In this post, we will demonstrate the simple steps required to monitor the status of your Office 365 application with Coralogix.
To get around the lack of public status page or API with Office 365 and Azure, we can leverage Microsoft Graph, which exposes the health status of the current subscription services. We will use Microsoft Graph to query the API and get the information we need.
Your Office 365 health status can be checked by signing into your Office 365 admin account and navigating to the Service Health submenu:
You will notice that you can view the issues of any services that you have enabled in your subscription.

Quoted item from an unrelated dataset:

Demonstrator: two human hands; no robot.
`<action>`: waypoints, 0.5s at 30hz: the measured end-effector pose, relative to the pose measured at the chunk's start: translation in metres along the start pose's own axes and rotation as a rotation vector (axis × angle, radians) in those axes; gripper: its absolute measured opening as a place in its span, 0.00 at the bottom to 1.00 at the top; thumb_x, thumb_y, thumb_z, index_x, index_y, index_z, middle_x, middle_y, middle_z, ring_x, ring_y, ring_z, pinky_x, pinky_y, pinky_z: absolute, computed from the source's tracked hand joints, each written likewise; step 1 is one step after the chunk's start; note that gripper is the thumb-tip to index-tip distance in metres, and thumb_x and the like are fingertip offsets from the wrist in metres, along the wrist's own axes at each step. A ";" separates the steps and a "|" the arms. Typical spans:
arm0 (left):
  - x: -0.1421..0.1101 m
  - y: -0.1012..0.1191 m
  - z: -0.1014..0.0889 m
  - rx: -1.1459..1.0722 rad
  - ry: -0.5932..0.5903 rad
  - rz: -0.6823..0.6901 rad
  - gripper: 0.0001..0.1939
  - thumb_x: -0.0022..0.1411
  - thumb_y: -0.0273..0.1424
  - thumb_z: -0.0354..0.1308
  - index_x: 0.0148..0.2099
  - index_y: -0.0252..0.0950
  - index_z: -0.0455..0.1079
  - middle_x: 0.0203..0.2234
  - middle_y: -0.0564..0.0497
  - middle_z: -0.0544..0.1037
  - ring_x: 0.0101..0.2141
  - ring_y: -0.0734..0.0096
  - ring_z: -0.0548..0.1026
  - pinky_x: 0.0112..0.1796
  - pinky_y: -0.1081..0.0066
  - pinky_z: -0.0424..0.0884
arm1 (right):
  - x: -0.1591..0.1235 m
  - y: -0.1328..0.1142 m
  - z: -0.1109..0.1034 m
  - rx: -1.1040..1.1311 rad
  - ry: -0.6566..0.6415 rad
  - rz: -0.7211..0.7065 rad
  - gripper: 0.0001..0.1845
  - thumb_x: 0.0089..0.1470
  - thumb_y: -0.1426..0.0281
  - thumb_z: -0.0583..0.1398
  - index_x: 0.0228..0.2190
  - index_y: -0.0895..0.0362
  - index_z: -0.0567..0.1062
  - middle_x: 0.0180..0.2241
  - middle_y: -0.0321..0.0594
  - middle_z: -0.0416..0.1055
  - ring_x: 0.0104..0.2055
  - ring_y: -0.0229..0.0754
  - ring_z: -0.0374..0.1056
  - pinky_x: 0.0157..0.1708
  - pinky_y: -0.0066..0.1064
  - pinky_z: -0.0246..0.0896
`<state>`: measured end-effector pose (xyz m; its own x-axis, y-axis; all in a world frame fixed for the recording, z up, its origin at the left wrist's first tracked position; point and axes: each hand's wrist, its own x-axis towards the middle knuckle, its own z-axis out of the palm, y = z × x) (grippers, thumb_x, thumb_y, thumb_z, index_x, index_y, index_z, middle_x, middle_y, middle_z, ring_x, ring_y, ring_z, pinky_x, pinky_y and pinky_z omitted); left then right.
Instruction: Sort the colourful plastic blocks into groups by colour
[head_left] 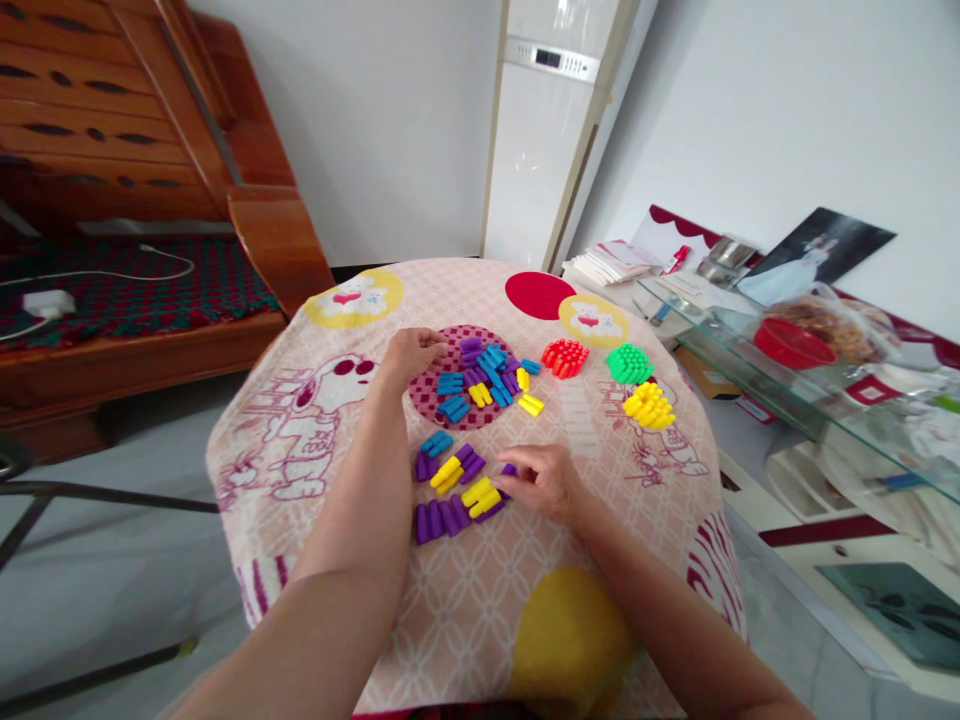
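Note:
My right hand (546, 482) pinches a purple plastic block (508, 470) between thumb and fingers, low over the tablecloth. Right beside its fingertips lies a yellow block (481, 497) with ribbed, finger-like columns. To the left of that, purple blocks (441, 518) form a row, with another yellow block (447, 475) and a blue block (436, 444) above them. My left hand (417, 352) is farther forward, fingers stretched out and apart, at the left edge of a mixed pile of blue blocks (493, 360), purple and yellow ones. Nothing shows in its fingers.
Red (565, 358), green (630, 363) and yellow clusters (649, 406) of similar pieces stand to the right on the round, cloth-covered table (480, 620). A glass-topped stand (810, 400) with clutter is at the right. A wooden bench (135, 340) stands at the left.

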<state>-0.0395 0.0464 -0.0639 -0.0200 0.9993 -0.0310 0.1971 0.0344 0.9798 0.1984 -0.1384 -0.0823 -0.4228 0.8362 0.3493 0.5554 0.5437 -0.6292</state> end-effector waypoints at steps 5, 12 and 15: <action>0.002 -0.002 0.001 0.001 0.014 0.000 0.06 0.51 0.25 0.62 0.35 0.31 0.75 0.19 0.53 0.76 0.23 0.69 0.76 0.30 0.69 0.76 | -0.003 -0.018 0.013 -0.126 -0.180 -0.148 0.19 0.53 0.54 0.66 0.39 0.55 0.81 0.30 0.40 0.79 0.29 0.39 0.70 0.31 0.28 0.58; -0.002 0.000 0.000 0.019 0.008 0.013 0.06 0.52 0.25 0.60 0.35 0.31 0.75 0.19 0.52 0.77 0.23 0.69 0.76 0.29 0.70 0.75 | -0.004 -0.007 -0.001 0.213 -0.033 0.209 0.12 0.58 0.61 0.62 0.32 0.57 0.79 0.23 0.34 0.74 0.24 0.35 0.66 0.25 0.25 0.57; -0.003 0.003 0.000 0.046 0.009 0.005 0.07 0.51 0.25 0.62 0.35 0.31 0.76 0.20 0.52 0.77 0.24 0.69 0.77 0.31 0.71 0.76 | -0.006 0.003 -0.010 0.222 0.051 0.291 0.11 0.56 0.63 0.62 0.31 0.58 0.78 0.21 0.33 0.71 0.23 0.34 0.65 0.24 0.24 0.56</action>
<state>-0.0391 0.0433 -0.0613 -0.0274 0.9993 -0.0241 0.2416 0.0300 0.9699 0.2099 -0.1405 -0.0794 -0.2302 0.9592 0.1643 0.4760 0.2583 -0.8407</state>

Now let’s get to the fun part.
The first thing we need to do is navigate to App Registration in Azure Active Directory and register a new application. This will facilitate the authentication with 365 to sample it in a “machine-like manner.”
Once we register the new application, we will see the following screen to access its details. We will need to create a new secret for our application, we can click on the right and create a new one.
Note: Take note of the Application (client) ID and newly created secret, we’ll need it in the following steps.
We also need to grant the Application Permissions. Add ServiceHealth.Read.All and Grant admin consent.
Once we have this information, we will need to find our Tenant ID. Click here to retrieve it.
Since we are building a service to basically sample the status and only report if anything happened, we need some compute. And since we want this to be as low maintenance and as economical as possible, we chose to do this using lambda functions.
We need to deploy our Lambda Function to start pulling this data and pushing the logs into our Coralogix Account.
Let’s start by cloning the Function repository (here), build and deploying is quite simple. We need to have AWS CLI and SAM installed to perform the deployment.
# sam build # sam deploy --guided
Once we deploy the Lambda function, we need to go into our AWS console and change the environment variables to match the details that we’ve collected in the previous section along with the Coralogix private key which can be found in the “send your logs” screen in the Coralogix UI.
Note: The application and subsystem are Naming tags you can choose for your application. (i.e. Application: Office365_status, Subsystem: office365_lambda_tester).
Once those values are updated with the details relevant to your application, you should be good to go. Test the Lambda function and you will see the status update in your Coralogix Account like in this example:
This data, when ingested to Coralogix, can be correlated with additional application logs and metrics for deeper context into the long-term stability of services. Advanced alerting with dynamic thresholds can be used to update relevant parties about some or all of the organization’s Office365 cloud services.